Work instructions: Print the material below exactly as it stands, please, from its first line to the line holding "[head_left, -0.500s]", with no pictures.

(Data provided)

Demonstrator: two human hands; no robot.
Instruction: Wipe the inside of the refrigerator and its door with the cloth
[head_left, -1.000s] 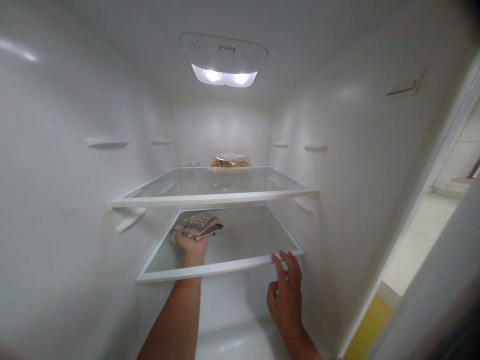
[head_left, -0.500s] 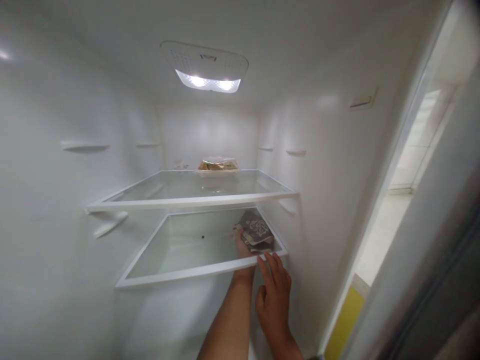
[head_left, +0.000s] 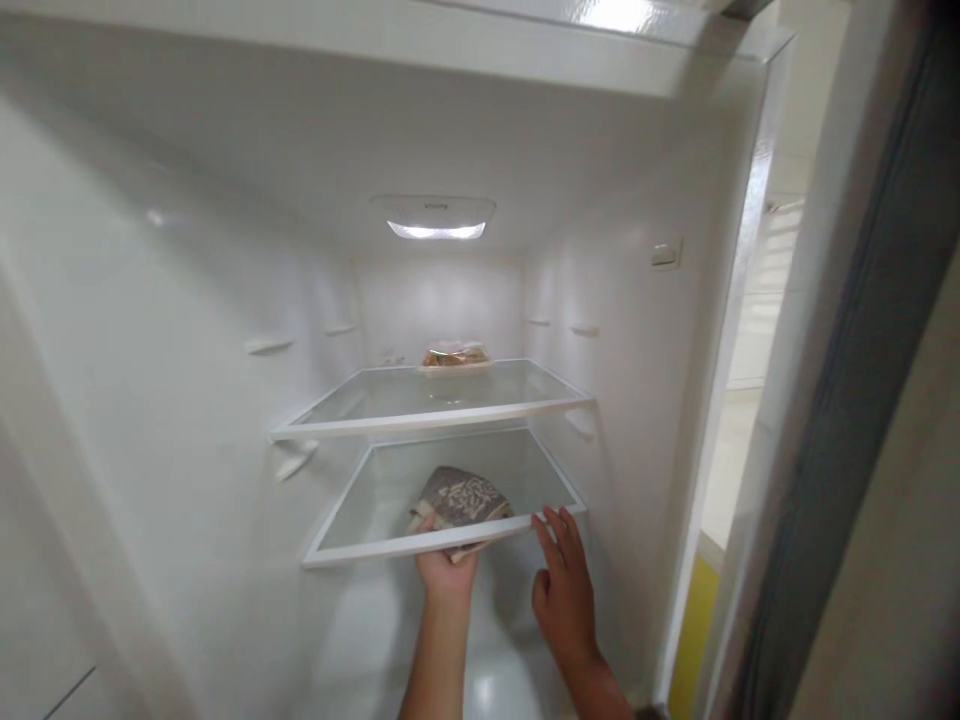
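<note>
My left hand (head_left: 445, 568) is closed on a folded brown-grey cloth (head_left: 459, 498) with a pale pattern. Cloth and fingers are under the lower glass shelf (head_left: 360, 549) of a fridge, seen partly through the glass; a corner of the cloth shows below the white front rim. My right hand (head_left: 564, 585) rests its outstretched fingertips on that rim near the right end, the thumb apart from it.
Above is another glass shelf (head_left: 435, 417), bearing a plastic-wrapped food tray (head_left: 455, 356) at the back. White support ledges (head_left: 268, 345) stick out from the side walls. A lamp (head_left: 435, 230) glows under the ceiling. The open door (head_left: 832, 400) stands at the right.
My left hand has moved the cloth from the right rear of the lower shelf leftward and toward the front rim. My right hand stays at the rim. The view has drawn back.
</note>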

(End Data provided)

Output of the task:
Demonstrator: two human hands; no robot.
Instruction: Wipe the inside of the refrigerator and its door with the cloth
[head_left, -1.000s] 
[head_left, -0.500s] 

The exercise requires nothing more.